1965: “Tudo marcha a favor do marxismo-leninismo, da revolução, do socialismo e do comunismo” (pág. 167).
1966: “Os povos verão cada vez mais claro o perigo desta traição [revisionista] e lançar-se-ão na revolução. Essa será a luta final” (pág. 184).
1968: “A situação mundial evolui sempre a favor da libertação dos povos, a favor da revolução” (pág. 237).
1980: “Acentua-se continuamente o enfraquecimento das duas superpotências, estranguladas pela luta revolucionária dos povos” (pág. 542).
Este optimismo empedernido, que todos os que passaram pela chamada corrente M-L bem conhecem, será para muitos a prova da confiança inabalável de Hoxha na revolução. Parece-nos, pelo contrário, o traço mais típico do seu idealismo popular-democrático-nacional de fundo pequeno-burguês.
De facto, para Hoxha, o fio condutor da política mundial não está na luta entre proletariado e burguesia mas na “defesa pelos povos dos seus interesses nacionais supremos face à ameaça das duas superpotências”. Esta é a ideia a que volta constantemente ao longo do volume. O próprio socialismo seria, ele também, um derivado natural dessa luta pela independência: “Os povos querem a democracia e a soberania e marchar na via do socialismo” (pág. 484).

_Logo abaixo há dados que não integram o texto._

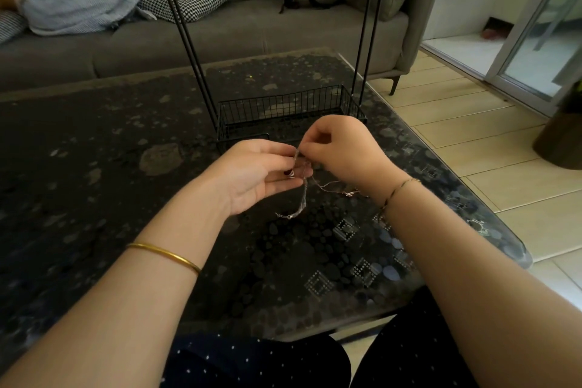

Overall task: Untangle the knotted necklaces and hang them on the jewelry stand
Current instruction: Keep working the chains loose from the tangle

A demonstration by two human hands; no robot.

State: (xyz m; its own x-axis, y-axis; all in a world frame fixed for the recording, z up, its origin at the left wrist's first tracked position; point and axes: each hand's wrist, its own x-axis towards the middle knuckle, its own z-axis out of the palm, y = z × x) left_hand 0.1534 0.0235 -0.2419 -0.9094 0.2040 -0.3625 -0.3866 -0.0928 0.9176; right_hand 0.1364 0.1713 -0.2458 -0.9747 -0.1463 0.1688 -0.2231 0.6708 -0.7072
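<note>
Two hands, left hand and right hand, each pinching knotted necklaces; loose ends dangle beneath. Just beyond the hands, jewelry stand on bench.

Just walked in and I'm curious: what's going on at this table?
A person sits at a dark table, working on a tangle of necklaces. The left hand holds the bunch while the right hand pinches a strand at its top; loose ends dangle toward the table. The black wire jewelry stand stands just behind the hands, and nothing hangs on the part of it in view.
</note>
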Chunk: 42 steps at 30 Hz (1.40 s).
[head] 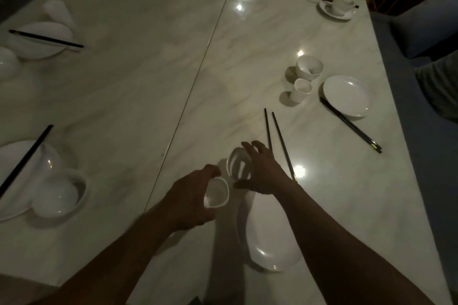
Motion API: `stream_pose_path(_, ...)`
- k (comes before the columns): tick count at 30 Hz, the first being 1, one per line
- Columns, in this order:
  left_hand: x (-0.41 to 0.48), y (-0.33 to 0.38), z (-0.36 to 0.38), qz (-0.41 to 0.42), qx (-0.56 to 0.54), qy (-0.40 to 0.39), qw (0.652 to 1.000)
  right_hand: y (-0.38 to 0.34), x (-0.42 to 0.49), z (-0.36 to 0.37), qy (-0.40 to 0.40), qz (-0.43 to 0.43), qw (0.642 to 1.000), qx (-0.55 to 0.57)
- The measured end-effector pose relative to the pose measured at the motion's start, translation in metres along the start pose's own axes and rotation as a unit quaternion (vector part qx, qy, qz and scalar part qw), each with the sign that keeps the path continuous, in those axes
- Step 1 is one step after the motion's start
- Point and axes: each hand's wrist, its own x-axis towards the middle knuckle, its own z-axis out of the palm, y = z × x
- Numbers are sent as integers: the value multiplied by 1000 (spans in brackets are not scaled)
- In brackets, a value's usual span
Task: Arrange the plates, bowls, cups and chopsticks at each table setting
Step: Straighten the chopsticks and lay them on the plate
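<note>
1. Head view: a dim, pale marble tabletop (148, 69) runs away from the viewer, with white settings along both long edges.
2. The left hand (190, 195) grips a small white cup (216, 192), fingers curled round its side, close beside the right hand.
3. The right hand (262, 171) arches over a white bowl (239, 163), thumb on the near side and fingers spread on the far side. Blur hides whether it grips the bowl.
4. A white plate (270, 242) lies nearer the viewer than the bowl, partly under the right forearm.
5. A black chopstick pair (278, 136) lies just right of that hand, pointing away.
6. Farther along the right edge stand a second bowl (309, 67), a second cup (301, 89) and a second plate (347, 95).
</note>
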Motion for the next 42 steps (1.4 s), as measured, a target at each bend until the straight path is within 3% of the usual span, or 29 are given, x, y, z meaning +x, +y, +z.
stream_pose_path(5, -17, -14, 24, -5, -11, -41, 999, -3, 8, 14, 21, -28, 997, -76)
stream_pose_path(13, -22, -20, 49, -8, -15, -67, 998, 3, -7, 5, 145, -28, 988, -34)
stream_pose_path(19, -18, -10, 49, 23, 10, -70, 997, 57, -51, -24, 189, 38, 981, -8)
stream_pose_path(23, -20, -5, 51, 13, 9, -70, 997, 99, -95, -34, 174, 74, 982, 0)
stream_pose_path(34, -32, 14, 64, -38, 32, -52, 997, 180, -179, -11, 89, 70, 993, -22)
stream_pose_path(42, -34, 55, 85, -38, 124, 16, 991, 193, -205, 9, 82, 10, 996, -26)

Hoxha nunca foi capaz de reconhecer que o movimento anti-imperialista se desdobra em componentes antagónicas: a luta tortuosa e vacilante das burguesias patrióticas, que querem dispor do seu mercado nacional e explorar o seu próprio proletariado e campesinato; e a luta, ainda embrionária, dos proletários e semiproletários contra a exploração capitalista externa e interna.
Esse novelo de contradições transforma-se na sua pena numa homogénea luta nacional anti-imperialista. Assim, a propósito da Unidade Popular no Chile, em que não tem uma palavra de crítica para o suicida reformismo allendista (págs. 366-370). É a velha ilusão de que, minimizando as lutas no seio do “povo”, se obtêm uma força maior contra o inimigo comum.

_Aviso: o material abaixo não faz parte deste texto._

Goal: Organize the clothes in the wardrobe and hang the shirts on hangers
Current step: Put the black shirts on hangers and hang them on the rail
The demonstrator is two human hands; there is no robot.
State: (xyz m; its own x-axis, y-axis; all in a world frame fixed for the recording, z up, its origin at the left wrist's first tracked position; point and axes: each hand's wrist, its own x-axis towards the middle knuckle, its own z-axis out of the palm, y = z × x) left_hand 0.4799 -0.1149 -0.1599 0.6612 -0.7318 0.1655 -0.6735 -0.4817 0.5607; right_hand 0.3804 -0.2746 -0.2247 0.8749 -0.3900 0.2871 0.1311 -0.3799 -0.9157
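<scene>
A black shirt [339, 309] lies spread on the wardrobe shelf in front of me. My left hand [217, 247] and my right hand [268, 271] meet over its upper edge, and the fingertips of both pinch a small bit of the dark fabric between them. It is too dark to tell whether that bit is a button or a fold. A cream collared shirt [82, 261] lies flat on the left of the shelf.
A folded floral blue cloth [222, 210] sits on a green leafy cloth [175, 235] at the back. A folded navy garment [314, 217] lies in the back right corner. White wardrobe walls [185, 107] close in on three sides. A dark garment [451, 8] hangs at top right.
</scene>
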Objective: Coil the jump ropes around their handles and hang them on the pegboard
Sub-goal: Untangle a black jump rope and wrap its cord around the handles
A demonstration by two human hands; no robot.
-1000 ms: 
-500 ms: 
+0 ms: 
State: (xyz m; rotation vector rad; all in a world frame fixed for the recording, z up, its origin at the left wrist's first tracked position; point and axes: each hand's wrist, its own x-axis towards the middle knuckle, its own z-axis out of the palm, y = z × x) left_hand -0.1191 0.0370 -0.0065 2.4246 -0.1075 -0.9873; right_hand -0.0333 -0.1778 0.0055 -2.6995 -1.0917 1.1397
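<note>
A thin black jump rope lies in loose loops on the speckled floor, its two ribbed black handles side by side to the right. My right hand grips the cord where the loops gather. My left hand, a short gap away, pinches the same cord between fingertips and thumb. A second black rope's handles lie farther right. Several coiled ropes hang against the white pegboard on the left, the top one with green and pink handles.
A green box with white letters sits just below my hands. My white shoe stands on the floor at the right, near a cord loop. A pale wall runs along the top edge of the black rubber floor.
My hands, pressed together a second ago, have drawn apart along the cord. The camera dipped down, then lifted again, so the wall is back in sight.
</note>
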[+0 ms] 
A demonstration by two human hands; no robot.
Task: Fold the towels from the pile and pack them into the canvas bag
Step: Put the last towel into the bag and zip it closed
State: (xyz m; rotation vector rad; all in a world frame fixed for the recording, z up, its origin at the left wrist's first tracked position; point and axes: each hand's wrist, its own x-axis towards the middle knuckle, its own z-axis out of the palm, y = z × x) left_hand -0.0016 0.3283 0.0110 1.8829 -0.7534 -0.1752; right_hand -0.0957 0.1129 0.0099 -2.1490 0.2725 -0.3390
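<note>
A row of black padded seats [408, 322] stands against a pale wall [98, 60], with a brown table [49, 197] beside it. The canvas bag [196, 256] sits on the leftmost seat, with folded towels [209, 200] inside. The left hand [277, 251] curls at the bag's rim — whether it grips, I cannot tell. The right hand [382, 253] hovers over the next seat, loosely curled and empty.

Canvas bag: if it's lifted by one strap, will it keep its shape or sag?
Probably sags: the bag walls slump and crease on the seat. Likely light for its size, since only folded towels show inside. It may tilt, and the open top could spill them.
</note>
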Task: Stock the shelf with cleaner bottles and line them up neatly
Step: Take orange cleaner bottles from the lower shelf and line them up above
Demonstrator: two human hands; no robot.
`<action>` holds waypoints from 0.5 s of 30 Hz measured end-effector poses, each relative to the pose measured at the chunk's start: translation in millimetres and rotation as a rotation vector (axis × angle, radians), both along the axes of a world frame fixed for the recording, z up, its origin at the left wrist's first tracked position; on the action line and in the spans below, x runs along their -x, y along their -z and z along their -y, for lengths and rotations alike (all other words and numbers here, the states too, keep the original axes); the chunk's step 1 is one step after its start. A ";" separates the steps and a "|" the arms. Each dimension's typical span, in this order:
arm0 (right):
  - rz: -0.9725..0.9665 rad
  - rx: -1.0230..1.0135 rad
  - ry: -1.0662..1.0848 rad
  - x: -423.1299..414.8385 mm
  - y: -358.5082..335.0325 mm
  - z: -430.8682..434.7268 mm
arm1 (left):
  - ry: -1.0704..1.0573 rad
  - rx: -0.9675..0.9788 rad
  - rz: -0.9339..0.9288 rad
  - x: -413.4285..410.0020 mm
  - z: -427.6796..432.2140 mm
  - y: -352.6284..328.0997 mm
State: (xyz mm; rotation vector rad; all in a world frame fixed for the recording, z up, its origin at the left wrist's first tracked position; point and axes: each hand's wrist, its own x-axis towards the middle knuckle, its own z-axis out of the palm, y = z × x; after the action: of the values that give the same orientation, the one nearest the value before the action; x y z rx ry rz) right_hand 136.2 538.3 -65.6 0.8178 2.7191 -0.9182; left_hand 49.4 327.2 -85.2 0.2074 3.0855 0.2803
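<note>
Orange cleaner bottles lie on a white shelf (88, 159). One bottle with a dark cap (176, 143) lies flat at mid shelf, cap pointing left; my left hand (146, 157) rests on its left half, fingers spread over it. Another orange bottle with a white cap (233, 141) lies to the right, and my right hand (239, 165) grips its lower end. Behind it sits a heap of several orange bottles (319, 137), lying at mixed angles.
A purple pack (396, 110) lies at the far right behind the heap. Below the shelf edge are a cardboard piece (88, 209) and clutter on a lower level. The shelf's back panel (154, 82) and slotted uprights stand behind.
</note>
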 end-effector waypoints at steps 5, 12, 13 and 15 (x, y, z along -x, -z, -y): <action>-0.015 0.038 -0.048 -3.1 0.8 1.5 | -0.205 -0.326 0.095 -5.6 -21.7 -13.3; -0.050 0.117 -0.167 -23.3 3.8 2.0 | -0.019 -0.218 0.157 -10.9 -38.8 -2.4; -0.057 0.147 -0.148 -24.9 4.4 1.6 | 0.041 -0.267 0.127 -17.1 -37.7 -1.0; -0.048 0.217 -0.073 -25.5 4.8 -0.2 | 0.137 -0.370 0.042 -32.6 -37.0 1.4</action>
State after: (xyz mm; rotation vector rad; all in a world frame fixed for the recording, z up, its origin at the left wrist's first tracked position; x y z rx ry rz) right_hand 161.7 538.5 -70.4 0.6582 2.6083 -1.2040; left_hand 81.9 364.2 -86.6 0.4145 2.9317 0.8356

E como este mito popular não pode manter-se estático, ele começa a evoluir, na última fase da vida do dirigente albanês, para o apoio à componente mais activa do povo — a burguesia nacionalista. A partir de 1980, Hoxha abre fogo contra
“esses autodenominados marxistas-leninistas que acham que não se deve classificar como patriota o povo afegão e os elementos da média burguesia e mesmo da grande burguesia que lutam contra os ocupantes soviéticos… Não vêem os aspectos anti-imperialistas da luta dos povos árabes, do povo iraniano. do mundo muçulmano… Exigir que estes povos em revolução abandonem. da noite para o dia, as suas crenças religiosas, usos e costumes, demonstra imaturidade” (págs. 568-569).
Como temos verificado, estas “crenças, usos e costumes”, ao descerem à terra, tomam a forma dos Khomeini, dos coronéis turcos e outras personagens sinistras, promovidas pelo PTA a heróis anti-imperialistas. Em nome da defesa da revolução anti-imperialista, Hoxha defende já abertamente a hegemonia burguesa no movimento e exige que se cale toda a crítica aos seus aspectos reaccionários. Para os operários, o papel de força de choque:
“A classe operária, mesmo que não consiga afirmar as suas posições dirigentes, deve estar na vanguarda da luta e dos sacrifícios” (pág. 571).
Eis um preceito “marxista-leninista” que não hesitarão em subscrever os patriotas burgueses de todo o mundo…
A perspectiva popular-democrática-nacional da luta de classes arrastou assim Enver Hoxha, apesar de todo o seu radicalismo, para o nacionalismo burguês puro e simples. Falta só mais um passo para a ideologia hoxhiana desabrochar numa nova variante do revisionismo. É esse passo que estão em vias de dar os novos dirigentes albaneses.